全国

18、19歳へ 訴えさまざま

2016年6月22日

◆給付型奨学金の創設/若者担当閣僚の設置

 今回の参院選では、選挙権年齢を「二十歳以上」から「十八歳以上」に引き下げる改正公選法が国政選挙としては初めて適用される。与野党は二十二日の公示を受け、新たに有権者となる約二百四十万人の若者票獲得を目指し、本格的な訴えをスタートさせた。

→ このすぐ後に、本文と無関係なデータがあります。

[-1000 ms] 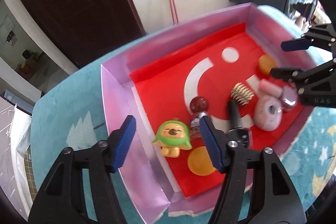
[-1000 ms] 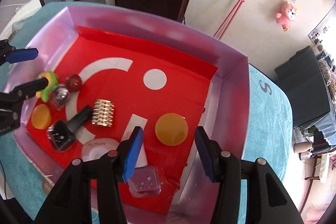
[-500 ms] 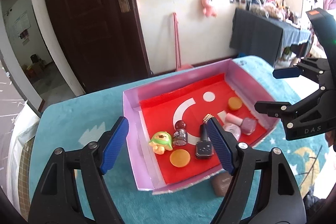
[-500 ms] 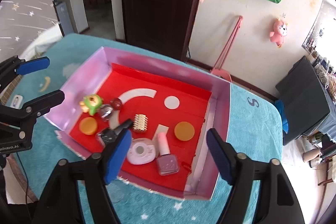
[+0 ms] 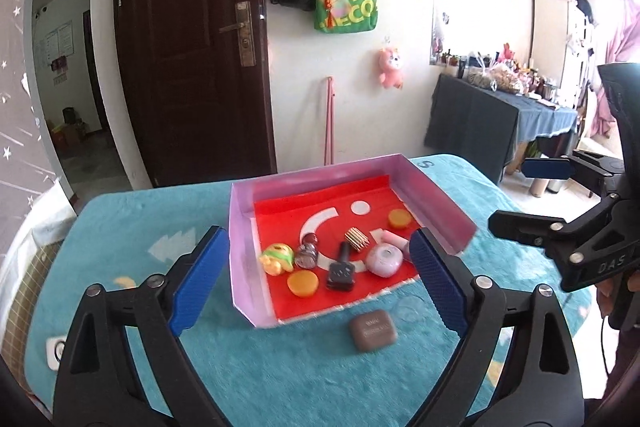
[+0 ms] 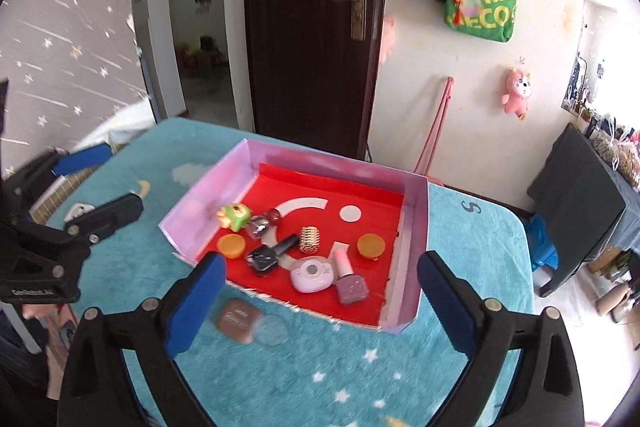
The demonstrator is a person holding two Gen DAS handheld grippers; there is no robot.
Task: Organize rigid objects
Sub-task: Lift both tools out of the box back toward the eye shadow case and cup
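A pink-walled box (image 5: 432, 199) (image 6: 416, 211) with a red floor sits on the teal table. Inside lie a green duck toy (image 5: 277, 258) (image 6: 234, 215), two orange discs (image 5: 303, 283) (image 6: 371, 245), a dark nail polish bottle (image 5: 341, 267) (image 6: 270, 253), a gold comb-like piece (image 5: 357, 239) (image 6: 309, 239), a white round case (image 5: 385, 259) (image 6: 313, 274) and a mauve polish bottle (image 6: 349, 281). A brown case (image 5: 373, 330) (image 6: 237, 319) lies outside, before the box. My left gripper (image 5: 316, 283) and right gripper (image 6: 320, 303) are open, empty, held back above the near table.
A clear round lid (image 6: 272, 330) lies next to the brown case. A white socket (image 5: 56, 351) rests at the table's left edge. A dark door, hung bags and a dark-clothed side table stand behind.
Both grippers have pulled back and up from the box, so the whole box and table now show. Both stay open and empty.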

 各党は、新有権者を意識した政策づくりや発信方法に腐心している。返還不要の「給付型奨学金」創設や、選挙に立候補できる被選挙権の年齢引き下げ、若者政策を担当する閣僚の設置など、主張はさまざまだ。各地でイベントを開催したり、特設ホームページを開設したりするなど効果的なアピール方法を模索している。

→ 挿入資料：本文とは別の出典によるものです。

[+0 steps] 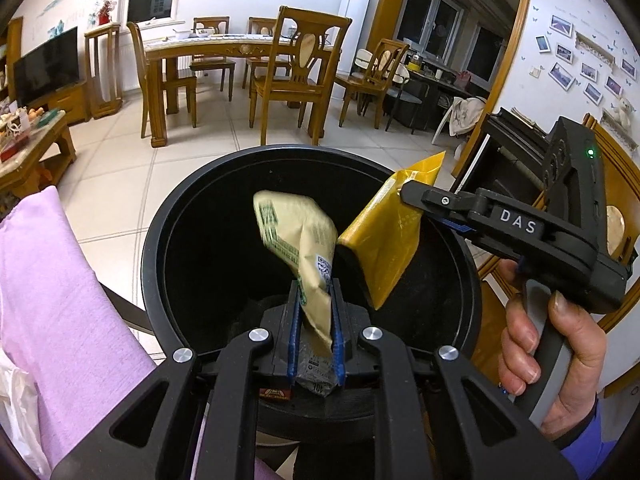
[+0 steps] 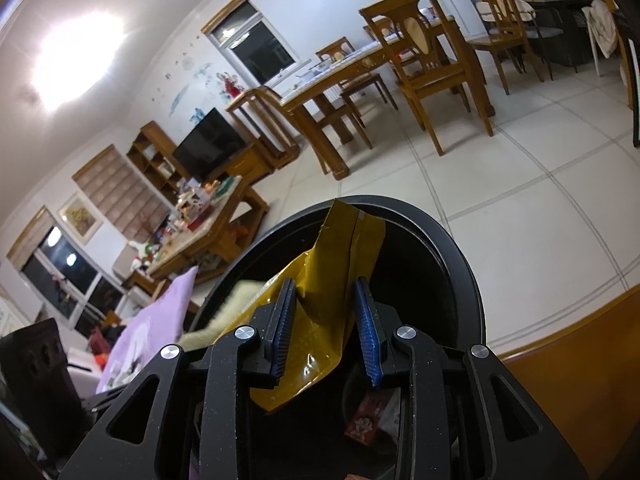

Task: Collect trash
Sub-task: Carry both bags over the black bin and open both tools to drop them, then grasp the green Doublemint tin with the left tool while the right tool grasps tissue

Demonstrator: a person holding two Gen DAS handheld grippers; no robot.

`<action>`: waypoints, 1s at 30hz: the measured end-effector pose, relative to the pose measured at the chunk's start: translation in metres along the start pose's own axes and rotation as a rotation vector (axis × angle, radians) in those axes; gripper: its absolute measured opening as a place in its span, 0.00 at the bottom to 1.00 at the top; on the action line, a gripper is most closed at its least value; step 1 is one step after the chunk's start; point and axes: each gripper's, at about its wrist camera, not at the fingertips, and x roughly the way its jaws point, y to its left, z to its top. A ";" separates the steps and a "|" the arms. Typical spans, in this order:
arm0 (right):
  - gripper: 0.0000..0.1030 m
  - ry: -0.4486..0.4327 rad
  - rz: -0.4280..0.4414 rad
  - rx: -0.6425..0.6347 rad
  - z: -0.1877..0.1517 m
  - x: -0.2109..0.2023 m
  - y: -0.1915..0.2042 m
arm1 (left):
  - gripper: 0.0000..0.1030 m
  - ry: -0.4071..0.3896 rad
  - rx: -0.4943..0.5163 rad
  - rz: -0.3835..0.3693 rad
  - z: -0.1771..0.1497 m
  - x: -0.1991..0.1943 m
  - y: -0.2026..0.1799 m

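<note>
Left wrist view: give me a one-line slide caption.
Left gripper holds a beige wrapper over the black bin, beside the right gripper with a yellow bag.

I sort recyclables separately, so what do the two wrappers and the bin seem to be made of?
Yellow wrapper: looks like glossy plastic or foil laminate, with sharp creases and shiny highlights. Beige wrapper: matte, paper-like outside with green print, its lower end silvery, so possibly foil-lined. Black bin: smooth moulded plastic by its look, with a soft sheen along the rim.
</note>
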 end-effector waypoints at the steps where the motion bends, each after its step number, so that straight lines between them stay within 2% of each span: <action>1: 0.35 -0.001 -0.001 0.000 -0.001 0.001 0.000 | 0.16 0.001 -0.001 0.001 0.000 -0.001 0.000; 3: 0.49 -0.004 -0.005 0.003 -0.003 0.000 0.000 | 0.20 0.004 -0.004 -0.004 0.000 -0.002 0.000; 4: 0.52 -0.007 -0.004 0.007 -0.004 0.000 0.001 | 0.32 0.003 -0.006 -0.005 0.000 -0.002 0.000; 5: 0.53 -0.009 -0.007 0.007 -0.005 0.000 0.002 | 0.49 -0.005 -0.011 -0.001 0.000 -0.005 0.000; 7: 0.53 -0.011 -0.011 0.002 -0.006 -0.001 0.004 | 0.64 -0.040 -0.010 0.012 0.001 -0.014 -0.002; 13: 0.53 -0.018 -0.010 -0.022 -0.010 -0.007 0.024 | 0.65 -0.069 0.009 -0.010 -0.003 -0.039 -0.006; 16: 0.53 -0.013 0.005 -0.051 -0.010 -0.007 0.039 | 0.70 -0.085 0.008 -0.007 -0.010 -0.060 -0.002; 17: 0.54 -0.009 0.010 -0.064 -0.012 -0.006 0.047 | 0.72 -0.096 0.001 -0.003 -0.015 -0.071 0.002; 19: 0.62 0.000 0.027 -0.091 -0.016 -0.006 0.067 | 0.72 -0.108 -0.007 0.005 -0.019 -0.087 0.010; 24: 0.64 0.059 0.082 -0.175 -0.036 0.008 0.127 | 0.72 -0.150 -0.065 0.082 -0.040 -0.145 0.057; 28: 0.64 0.123 0.135 -0.242 -0.055 0.027 0.183 | 0.72 -0.187 -0.145 0.194 -0.059 -0.198 0.115; 29: 0.65 0.152 0.154 -0.263 -0.063 0.034 0.201 | 0.72 -0.182 -0.167 0.231 -0.066 -0.210 0.135; 30: 0.73 0.170 0.167 -0.275 -0.068 0.039 0.213 | 0.72 -0.166 -0.187 0.260 -0.071 -0.219 0.153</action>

 選挙権年齢の変更は一九四五年に「二十五歳以上」から「二十歳以上」に引き下げて以来。世界では十八歳以上に選挙権を与えている国が多い。

 投票日の翌日が十八歳の誕生日の人まで投票でき、今回の参院選では九八年七月十一日生まれの人までとなる。高校三年生の一部が投票可能となり、放課後や休日に選挙運動ができるようになる。

 改正公選法は、新有権者となった若者が進学や就職などで選挙直前に転居すると投票できない「投票権の空白」を解消。引っ越し前の住所で三カ月以上の居住歴があれば、転居後四カ月以内は旧住所で投票できる。自治体の判断で商業施設などに設置できる「共通投票所」での投票も可能となる。